Analysis: The 1987 agreements were contingent upon the original vendees first acquiring enforceable rights under the 1986 agreement and performing their obligations thereunder. Once the original vendees failed to pay the balance consideration within time and later withdrew their suit, their rights under the 1986 agreement did not fructify and were treated as abandoned. In these circumstances, the contingent arrangements embodied in the 1987 agreements could not be enforced, and no subsisting basis remained for specific performance against the owners.
Conclusion: The right to seek specific performance did not survive, and the 1987 agreements became unenforceable as against the owners.
Issue (iii): Whether any relief could be granted to Respondent Nos. 1, and if so, of what nature.
Analysis: Although specific performance was unavailable, the facts showed that Respondent Nos. 1 had paid earnest money under the 1987 agreements and had been deprived of the expected transaction. While no relief could be granted against the owners for want of privity of contract, compensation against the original vendees was justified for preventing performance of the reciprocal promises. The direction for refund of earnest money with interest was also maintained.
Conclusion: Respondent Nos. 1 were not entitled to specific performance, but were entitled to refund of earnest money with interest and damages against the original vendees.
Final Conclusion: The impugned judgment was set aside, the claims for specific performance failed, and the appeals succeeded only to the extent that monetary relief was substituted for the decree of specific performance.
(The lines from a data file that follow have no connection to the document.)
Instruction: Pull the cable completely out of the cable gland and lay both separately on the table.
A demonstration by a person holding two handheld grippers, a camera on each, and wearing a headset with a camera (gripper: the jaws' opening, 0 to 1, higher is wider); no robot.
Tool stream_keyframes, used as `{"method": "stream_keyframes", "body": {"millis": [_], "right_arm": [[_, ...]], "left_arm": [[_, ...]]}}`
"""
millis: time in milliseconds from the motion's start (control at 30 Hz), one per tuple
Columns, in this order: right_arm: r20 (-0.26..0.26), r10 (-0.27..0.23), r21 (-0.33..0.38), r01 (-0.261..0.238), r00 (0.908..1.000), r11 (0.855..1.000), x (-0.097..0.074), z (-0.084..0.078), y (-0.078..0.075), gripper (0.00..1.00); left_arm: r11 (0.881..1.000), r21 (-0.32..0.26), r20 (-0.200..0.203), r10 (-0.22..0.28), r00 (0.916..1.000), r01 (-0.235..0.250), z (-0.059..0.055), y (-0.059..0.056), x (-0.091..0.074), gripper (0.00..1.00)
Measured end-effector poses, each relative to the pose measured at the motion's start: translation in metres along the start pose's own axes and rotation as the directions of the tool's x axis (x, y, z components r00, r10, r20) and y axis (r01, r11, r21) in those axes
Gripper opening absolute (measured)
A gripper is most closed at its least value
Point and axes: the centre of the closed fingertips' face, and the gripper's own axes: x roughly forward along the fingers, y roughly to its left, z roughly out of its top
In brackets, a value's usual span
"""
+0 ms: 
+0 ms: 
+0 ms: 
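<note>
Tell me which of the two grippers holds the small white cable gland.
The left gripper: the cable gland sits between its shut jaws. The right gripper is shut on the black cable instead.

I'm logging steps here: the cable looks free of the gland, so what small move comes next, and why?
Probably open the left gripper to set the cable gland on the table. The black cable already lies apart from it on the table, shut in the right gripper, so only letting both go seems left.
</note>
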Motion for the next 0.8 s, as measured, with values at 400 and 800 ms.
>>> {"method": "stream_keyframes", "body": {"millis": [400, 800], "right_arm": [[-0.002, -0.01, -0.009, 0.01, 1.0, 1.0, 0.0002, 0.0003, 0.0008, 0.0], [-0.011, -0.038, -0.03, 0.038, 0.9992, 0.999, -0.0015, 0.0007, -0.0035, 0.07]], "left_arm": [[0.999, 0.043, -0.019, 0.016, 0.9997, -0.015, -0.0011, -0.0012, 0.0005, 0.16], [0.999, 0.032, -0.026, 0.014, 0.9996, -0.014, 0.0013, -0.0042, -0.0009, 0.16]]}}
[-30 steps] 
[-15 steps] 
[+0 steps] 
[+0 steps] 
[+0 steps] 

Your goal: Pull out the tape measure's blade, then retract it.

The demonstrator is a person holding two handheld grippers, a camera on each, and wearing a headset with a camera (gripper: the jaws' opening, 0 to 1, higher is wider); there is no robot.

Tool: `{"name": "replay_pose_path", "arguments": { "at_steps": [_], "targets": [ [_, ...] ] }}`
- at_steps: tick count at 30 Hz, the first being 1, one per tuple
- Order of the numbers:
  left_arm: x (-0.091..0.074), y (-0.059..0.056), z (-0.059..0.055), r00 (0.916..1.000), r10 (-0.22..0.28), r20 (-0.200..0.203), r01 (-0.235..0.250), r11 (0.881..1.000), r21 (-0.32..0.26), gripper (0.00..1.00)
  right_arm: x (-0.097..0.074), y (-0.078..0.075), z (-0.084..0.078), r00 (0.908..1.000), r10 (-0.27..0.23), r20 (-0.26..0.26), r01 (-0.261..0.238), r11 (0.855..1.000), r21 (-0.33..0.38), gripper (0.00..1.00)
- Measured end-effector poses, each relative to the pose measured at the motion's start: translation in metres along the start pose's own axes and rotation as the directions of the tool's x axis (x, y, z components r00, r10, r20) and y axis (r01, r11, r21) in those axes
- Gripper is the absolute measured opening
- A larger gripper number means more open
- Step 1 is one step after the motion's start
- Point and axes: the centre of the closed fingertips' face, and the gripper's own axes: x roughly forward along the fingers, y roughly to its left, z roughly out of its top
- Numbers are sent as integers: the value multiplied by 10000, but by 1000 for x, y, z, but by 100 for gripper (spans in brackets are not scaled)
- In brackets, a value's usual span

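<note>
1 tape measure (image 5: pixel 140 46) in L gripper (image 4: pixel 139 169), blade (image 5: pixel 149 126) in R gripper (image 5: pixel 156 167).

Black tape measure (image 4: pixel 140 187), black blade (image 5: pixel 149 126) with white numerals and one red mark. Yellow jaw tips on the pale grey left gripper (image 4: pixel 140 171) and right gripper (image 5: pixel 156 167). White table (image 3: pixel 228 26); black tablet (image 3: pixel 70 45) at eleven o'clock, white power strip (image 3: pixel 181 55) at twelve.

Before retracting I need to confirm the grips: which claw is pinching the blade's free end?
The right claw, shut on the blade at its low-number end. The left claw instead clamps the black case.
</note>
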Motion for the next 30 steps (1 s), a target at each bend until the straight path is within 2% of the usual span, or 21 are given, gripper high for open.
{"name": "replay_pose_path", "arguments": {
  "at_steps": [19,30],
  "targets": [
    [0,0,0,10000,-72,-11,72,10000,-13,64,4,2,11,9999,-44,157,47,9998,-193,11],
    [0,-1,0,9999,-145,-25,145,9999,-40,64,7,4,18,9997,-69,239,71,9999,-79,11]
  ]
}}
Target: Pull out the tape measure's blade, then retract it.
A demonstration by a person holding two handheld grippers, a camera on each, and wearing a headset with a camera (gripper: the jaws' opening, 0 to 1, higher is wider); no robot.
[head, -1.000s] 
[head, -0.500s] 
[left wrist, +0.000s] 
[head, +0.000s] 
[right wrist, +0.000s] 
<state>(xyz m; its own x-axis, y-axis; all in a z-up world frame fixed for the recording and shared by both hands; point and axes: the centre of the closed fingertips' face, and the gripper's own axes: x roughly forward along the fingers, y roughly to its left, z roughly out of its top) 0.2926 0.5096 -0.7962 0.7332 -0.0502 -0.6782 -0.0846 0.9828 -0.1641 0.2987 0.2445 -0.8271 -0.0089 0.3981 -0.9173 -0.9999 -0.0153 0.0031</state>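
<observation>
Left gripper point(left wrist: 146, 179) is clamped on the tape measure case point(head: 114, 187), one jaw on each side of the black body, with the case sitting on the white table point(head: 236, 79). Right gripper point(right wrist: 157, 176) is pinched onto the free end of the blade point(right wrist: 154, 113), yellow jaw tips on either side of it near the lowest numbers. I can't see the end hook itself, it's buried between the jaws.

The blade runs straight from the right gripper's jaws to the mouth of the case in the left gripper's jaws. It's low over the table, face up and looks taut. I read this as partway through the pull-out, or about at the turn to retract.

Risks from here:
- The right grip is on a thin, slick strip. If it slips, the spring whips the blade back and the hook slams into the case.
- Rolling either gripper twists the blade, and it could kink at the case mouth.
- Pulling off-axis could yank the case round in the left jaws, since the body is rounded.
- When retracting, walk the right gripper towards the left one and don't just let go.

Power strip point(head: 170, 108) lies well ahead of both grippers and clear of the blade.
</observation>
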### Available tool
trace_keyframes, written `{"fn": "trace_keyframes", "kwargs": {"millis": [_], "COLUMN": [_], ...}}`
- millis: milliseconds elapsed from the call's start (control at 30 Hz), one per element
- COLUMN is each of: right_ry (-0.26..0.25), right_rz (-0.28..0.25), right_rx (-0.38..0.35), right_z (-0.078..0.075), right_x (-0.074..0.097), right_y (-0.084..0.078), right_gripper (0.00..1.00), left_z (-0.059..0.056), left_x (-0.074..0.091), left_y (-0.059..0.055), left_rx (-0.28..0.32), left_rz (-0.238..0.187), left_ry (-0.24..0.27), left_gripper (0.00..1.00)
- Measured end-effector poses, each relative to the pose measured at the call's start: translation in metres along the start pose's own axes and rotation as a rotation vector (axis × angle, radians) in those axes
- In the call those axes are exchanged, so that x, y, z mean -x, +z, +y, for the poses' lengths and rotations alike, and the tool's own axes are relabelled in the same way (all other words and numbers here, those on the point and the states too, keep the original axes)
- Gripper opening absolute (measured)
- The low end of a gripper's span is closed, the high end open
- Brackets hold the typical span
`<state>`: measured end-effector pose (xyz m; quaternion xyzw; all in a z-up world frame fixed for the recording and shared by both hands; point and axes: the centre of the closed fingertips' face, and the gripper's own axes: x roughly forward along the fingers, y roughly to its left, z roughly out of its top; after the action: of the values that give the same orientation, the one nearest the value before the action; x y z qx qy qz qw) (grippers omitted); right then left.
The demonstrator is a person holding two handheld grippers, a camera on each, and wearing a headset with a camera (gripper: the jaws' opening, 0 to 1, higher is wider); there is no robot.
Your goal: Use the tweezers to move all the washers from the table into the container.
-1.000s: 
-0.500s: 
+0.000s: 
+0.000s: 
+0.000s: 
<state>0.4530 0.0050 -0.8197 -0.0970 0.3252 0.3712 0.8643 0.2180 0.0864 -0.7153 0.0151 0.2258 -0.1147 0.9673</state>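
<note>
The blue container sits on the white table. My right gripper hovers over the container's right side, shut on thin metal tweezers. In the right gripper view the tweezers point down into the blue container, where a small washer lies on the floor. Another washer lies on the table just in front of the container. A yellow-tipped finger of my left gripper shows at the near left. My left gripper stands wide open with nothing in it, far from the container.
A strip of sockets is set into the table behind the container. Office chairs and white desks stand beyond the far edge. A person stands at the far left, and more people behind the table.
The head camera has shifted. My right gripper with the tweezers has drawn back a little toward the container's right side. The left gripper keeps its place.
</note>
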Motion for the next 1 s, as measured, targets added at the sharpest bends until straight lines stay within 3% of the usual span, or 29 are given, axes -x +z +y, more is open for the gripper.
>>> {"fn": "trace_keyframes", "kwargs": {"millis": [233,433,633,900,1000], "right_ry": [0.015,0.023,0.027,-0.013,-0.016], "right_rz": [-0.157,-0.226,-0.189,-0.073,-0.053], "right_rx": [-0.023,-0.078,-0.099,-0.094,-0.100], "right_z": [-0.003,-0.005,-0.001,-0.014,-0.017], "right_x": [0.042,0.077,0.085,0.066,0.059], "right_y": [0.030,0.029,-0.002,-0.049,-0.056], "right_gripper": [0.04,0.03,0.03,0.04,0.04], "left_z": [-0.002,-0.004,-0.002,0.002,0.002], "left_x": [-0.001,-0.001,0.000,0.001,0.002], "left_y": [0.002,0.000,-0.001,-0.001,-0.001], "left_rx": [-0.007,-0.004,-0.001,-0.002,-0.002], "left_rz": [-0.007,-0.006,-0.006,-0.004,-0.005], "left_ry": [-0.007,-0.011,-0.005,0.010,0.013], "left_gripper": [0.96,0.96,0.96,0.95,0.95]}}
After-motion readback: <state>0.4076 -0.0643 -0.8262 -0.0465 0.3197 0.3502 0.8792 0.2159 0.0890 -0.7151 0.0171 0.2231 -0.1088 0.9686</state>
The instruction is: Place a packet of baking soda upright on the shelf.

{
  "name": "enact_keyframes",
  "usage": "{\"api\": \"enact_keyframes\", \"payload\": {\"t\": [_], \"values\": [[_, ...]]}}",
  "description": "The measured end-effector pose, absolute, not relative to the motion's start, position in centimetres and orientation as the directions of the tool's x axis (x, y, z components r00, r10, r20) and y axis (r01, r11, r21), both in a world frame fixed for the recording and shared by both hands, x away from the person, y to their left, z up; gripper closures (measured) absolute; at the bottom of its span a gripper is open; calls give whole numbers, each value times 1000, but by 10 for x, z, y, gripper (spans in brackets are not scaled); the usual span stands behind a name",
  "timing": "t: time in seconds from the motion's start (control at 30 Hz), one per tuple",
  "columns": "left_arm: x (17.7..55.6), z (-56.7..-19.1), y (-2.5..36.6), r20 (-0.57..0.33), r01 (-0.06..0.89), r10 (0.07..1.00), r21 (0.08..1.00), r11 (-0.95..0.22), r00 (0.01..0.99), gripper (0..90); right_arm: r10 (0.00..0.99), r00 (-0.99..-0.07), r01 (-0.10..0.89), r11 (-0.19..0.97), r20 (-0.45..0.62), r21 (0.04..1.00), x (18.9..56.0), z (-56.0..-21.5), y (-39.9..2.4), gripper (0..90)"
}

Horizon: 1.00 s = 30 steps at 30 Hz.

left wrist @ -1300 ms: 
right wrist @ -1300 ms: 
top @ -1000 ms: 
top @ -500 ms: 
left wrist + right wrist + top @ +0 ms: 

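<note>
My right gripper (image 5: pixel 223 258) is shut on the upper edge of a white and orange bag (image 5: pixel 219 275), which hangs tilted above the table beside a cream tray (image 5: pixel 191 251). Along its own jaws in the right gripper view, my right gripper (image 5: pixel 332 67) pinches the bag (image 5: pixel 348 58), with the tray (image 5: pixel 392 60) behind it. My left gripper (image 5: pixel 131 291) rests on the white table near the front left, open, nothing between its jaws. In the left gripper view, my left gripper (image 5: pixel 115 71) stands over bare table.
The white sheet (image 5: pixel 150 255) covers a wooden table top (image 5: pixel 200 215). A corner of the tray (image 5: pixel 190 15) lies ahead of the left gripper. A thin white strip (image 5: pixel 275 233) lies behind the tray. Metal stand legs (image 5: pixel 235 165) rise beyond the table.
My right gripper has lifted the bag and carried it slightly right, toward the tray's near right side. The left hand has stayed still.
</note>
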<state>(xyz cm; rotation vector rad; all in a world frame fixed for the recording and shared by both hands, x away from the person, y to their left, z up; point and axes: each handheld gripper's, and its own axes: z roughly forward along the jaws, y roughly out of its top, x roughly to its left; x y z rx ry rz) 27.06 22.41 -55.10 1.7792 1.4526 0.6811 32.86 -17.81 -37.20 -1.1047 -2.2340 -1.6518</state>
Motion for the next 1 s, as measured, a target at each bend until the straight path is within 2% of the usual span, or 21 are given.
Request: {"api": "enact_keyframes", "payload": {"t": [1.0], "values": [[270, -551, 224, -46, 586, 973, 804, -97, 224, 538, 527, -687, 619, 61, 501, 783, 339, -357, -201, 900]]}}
Ratio Decidendi: A contract combining mutual rights and obligations cannot be specifically enforced by an assignee unless the contract is assignable in law and the other party has consented, expressly or impliedly, to transfer of the contractual burden and benefit; where the original contract remains contingent and the original promisee has not performed or persisted in performance, specific performance by the alleged assignee is unavailable.